● Task to complete
All of the data must be printed exactly; please include every line.

Records from a data collection
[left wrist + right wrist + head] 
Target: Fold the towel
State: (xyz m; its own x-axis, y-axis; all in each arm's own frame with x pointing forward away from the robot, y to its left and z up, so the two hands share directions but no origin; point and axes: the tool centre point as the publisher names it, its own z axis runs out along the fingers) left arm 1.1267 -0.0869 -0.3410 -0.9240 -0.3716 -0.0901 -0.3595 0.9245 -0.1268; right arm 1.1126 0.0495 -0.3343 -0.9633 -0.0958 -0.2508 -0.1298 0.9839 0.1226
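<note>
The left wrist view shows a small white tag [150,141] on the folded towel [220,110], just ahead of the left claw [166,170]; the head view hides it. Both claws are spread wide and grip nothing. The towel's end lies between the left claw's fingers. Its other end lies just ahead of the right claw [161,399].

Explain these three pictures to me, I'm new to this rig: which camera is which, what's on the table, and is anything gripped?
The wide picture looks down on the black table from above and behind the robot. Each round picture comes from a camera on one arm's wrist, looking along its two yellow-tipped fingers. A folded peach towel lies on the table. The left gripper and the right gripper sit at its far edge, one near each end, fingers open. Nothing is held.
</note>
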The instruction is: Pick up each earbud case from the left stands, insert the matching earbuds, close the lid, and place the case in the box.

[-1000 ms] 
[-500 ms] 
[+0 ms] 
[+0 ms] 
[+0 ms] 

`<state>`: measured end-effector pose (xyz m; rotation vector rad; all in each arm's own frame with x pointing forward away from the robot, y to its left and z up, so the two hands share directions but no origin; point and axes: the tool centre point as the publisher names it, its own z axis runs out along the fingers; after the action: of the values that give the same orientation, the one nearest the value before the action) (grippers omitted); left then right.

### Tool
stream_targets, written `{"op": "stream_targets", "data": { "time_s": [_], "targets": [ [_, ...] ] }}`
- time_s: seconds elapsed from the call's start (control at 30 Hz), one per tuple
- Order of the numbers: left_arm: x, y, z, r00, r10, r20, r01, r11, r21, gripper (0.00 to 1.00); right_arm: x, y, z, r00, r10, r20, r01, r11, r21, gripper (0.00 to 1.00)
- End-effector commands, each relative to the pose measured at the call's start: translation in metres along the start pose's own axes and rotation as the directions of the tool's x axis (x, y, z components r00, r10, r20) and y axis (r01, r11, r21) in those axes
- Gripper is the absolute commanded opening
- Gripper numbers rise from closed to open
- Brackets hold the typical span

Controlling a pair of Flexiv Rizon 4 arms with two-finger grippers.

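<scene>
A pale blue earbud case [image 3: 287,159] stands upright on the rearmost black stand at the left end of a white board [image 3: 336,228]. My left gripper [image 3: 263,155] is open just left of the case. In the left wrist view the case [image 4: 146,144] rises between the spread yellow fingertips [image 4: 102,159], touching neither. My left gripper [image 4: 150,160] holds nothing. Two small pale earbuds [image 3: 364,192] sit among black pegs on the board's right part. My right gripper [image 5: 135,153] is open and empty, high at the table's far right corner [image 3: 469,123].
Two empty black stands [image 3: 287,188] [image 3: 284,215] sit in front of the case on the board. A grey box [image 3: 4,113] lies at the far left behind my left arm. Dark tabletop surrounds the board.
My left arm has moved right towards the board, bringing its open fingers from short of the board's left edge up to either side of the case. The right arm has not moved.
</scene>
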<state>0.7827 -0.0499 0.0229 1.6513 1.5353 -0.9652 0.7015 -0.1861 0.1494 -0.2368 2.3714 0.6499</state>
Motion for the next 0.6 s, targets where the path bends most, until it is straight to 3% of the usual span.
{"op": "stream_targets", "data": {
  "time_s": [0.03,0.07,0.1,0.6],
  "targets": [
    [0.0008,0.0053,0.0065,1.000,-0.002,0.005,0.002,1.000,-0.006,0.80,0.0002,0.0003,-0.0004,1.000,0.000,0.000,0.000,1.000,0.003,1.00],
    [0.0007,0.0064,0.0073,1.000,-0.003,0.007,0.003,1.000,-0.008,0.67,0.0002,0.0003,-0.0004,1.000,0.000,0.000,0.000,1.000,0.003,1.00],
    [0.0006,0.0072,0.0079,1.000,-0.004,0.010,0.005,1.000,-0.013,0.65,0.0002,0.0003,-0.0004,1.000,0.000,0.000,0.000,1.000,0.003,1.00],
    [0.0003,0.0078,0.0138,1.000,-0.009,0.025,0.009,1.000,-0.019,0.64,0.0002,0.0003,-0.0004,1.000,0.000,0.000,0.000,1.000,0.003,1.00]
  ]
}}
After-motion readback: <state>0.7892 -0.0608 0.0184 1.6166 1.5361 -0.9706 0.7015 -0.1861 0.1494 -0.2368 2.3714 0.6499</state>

● Solution to the exercise
[left wrist + right wrist + head] 
Target: Fold the towel
State: (xyz m; its own x-axis, y-axis; all in each arm's own frame with x pointing forward away from the robot, y to its left and z up, so the two hands share directions but no origin; point and axes: the tool centre point as the publisher names it, its own z axis runs out along the fingers) left arm 1.1267 -0.0869 -0.3410 -0.9240 -0.3716 -0.0901 -0.3595 0.9245 -0.1268; right arm 1.1126 0.0495 -0.3343 -0.9633 -0.0958 -0.2508 -0.1298 0.9839 0.1226
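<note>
The left wrist view shows a small white tag [150,141] on the folded towel [220,110], just ahead of the left claw [166,170]; the head view hides it. Both claws are spread wide and grip nothing. The towel's end lies between the left claw's fingers. Its other end lies just ahead of the right claw [161,399].

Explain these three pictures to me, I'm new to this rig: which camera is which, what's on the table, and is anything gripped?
The wide picture looks down on the black table from above and behind the robot. Each round picture comes from a camera on one arm's wrist, looking along its two yellow-tipped fingers. A folded peach towel lies on the table. The left gripper and the right gripper sit at its far edge, one near each end, fingers open. Nothing is held.
</note>
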The instruction is: Pick up each earbud case from the left stands, insert the matching earbuds, close the lid, and place the case in the box.

[-1000 ms] 
[-500 ms] 
[+0 ms] 
[+0 ms] 
[+0 ms] 

`<state>`: measured end-effector pose (xyz m; rotation vector rad; all in each arm's own frame with x pointing forward away from the robot, y to its left and z up, so the two hands share directions but no origin; point and axes: the tool centre point as the publisher names it, its own z axis runs out along the fingers; after the action: of the values that give the same orientation, the one nearest the value before the action) (grippers omitted); left then right.

### Tool
stream_targets, written `{"op": "stream_targets", "data": { "time_s": [_], "targets": [ [_, ...] ] }}`
- time_s: seconds elapsed from the call's start (control at 30 Hz), one per tuple
- Order of the numbers: left_arm: x, y, z, r00, r10, r20, r01, r11, r21, gripper (0.00 to 1.00); right_arm: x, y, z, r00, r10, r20, r01, r11, r21, gripper (0.00 to 1.00)
- End-effector commands, each relative to the pose measured at the call's start: translation in metres along the start pose's own axes and rotation as the directions of the tool's x axis (x, y, z components r00, r10, r20) and y axis (r01, r11, r21) in those axes
- Gripper is the absolute commanded opening
- Gripper numbers rise from closed to open
- Brackets hold the typical span

Controlling a pair of Flexiv Rizon 4 arms with two-finger grippers.

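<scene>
A pale blue earbud case [image 3: 287,159] stands upright on the rearmost black stand at the left end of a white board [image 3: 336,228]. My left gripper [image 3: 263,155] is open just left of the case. In the left wrist view the case [image 4: 146,144] rises between the spread yellow fingertips [image 4: 102,159], touching neither. My left gripper [image 4: 150,160] holds nothing. Two small pale earbuds [image 3: 364,192] sit among black pegs on the board's right part. My right gripper [image 5: 135,153] is open and empty, high at the table's far right corner [image 3: 469,123].
Two empty black stands [image 3: 287,188] [image 3: 284,215] sit in front of the case on the board. A grey box [image 3: 4,113] lies at the far left behind my left arm. Dark tabletop surrounds the board.
My left arm has moved right towards the board, bringing its open fingers from short of the board's left edge up to either side of the case. The right arm has not moved.
</scene>
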<state>0.7827 -0.0499 0.0229 1.6513 1.5353 -0.9652 0.7015 -0.1861 0.1494 -0.2368 2.3714 0.6499</state>
Motion for the next 0.6 s, targets where the path bends most, until it is straight to 3% of the usual span.
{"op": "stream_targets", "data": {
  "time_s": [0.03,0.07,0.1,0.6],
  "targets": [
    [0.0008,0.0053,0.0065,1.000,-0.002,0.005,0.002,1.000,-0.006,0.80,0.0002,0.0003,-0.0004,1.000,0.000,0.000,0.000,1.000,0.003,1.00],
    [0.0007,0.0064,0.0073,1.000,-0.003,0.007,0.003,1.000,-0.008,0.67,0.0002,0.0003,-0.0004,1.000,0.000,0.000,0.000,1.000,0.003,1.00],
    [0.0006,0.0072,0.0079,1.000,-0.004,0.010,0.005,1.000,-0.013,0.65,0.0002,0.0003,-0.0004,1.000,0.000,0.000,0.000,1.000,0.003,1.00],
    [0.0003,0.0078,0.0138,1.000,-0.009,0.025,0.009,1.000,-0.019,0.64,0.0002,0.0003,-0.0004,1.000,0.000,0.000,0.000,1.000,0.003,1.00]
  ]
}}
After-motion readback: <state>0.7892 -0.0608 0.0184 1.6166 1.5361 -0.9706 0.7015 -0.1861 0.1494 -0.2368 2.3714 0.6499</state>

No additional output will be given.